Ay, chicas, aún me tiemblan las piernas recordándolo. Fui al centro comercial a por una minifalda nueva, de esas que marcan mis piernas finas del ciclismo. Sesenta tacos, pero me cuido, ¿eh? Divorciada, abierta a todo. Vi a ese tío, unos cincuenta, atlético, runner a la vista por los gemelos. Charlamos en el pasillo, semelles ortopédicas suyas, risa, coqueteo. ‘¿Me ayudas a probarme esto?’, le digo guiñando. Él, pillado, asiente.
Cojo tres faldas, entramos en la cabina grande, espejo por todos lados. Cierro el rideau, ¡zas!, tintineo de cimtres metálicos. Olor a tela nueva, crujiente al tacto. Afuera, voces de clientas, ‘¿te queda bien esa?’. Mi corazón late fuerte. Me quito el pantalón corsario, quedo en tanga. Él traga saliva, ojos en mis muslos sin celulitis. ‘Estás buenísima para tu edad’, murmura. Le acerco, polla ya dura bajo los vaqueros. Manos en mi culo, beso salvaje, lengua dentro, jadeos bajitos.
La elección de la ropa y la tensión en la cabina
‘Quieto, shhh, nos oyen’, susurro, pero froto mi coño contra su bulto. Desabrocho su bragueta, ¡joder!, qué polla gorda, venosa, saltando libre. Textura caliente, pulsa en mi mano. Él me empuja al espejo, frío en la espalda, pezones duros contra mi blusa. Afuera, pasos, risa de dependienta. Me baja la tanga, dedos en mi raja húmeda. ‘Estás chorreando, puta’, dice al oído. Me arrodillo, chupo su verga, glups glups suaves, saliva goteando. Él gime ahogado, mano en mi pelo.

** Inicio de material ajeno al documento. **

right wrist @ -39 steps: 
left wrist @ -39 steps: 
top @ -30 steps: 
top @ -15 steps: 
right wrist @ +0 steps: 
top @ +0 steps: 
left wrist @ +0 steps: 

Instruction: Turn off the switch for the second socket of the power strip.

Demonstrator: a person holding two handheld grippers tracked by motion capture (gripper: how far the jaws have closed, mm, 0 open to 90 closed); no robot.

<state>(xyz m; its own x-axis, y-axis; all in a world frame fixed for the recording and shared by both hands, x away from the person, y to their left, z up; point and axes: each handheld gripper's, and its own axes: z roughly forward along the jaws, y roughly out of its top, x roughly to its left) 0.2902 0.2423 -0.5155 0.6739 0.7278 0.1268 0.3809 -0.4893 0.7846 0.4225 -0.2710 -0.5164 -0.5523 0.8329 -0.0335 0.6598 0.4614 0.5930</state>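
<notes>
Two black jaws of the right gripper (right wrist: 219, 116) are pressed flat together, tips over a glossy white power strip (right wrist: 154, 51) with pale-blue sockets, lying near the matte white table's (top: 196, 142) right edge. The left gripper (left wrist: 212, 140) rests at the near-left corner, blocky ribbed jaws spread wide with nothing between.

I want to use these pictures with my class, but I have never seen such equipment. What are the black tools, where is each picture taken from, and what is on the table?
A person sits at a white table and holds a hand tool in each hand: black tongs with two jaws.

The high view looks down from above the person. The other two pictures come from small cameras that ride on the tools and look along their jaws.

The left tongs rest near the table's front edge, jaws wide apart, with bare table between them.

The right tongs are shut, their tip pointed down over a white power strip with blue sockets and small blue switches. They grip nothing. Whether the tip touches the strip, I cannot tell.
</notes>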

Me pone de pie, cara al espejo. Veo mi cara de viciosa, sesenta pero follable. Me abre las piernas, lengua en mi clítoris, lametazos precisos, chasquidos húmedos. ‘¡Ay, coño!’, susurro, uñas en su cuello. Huele a mi flujo, dulce. No aguanto, tiemblo, orgasmo mudo, rodillas flojas. Él se levanta, condón del bolsillo, ‘rápido’. Me clava la polla de un empujón, ¡uf!, llena mi chocho hasta el fondo. Bombeos lentos al principio, plaf plaf contra mi culo, pero shhh. Espejos multiplican: mi teta saltando, su cara de placer, polla entrando-saliendo.
El polvo brutal y el riesgo de ser pillados
‘¿Quieres por detrás?’, pregunta ronco. Lubrico con saliva su glande, contra mi ano. ‘Hazlo, joder, métemela’. Entra despacio, ardor rico, luego folla fuerte, culazo chocando. ‘Tus huevos en mi coño, sí’, gimo bajito. Sudor gotea, espejo empañado. Afuera, ‘¿necesita ayuda?’. ‘No, todo bien’, grito yo, voz temblona. Él acelera, me agarra tetas, pellizca pezones. Me corro otra vez, apretando su polla. Él gruñe, ‘me vengo’, chorros en el condón.
Jadeamos, nos vestimos rápido. Tela pegajosa en mi piel sudada. Salgo primero, sonrisa inocente, falda en mano. Él detrás, con una camisa cualquiera. En caja, nos miramos, cómplices. ‘Gracias por la ayuda’, digo al dependiente. Pago, coño palpitando, semen imaginario goteando. Afuera, números de móvil, ‘repetimos’. Secretos ardientes bajo la ropa, frisson total. Aún me mojo recordándolo.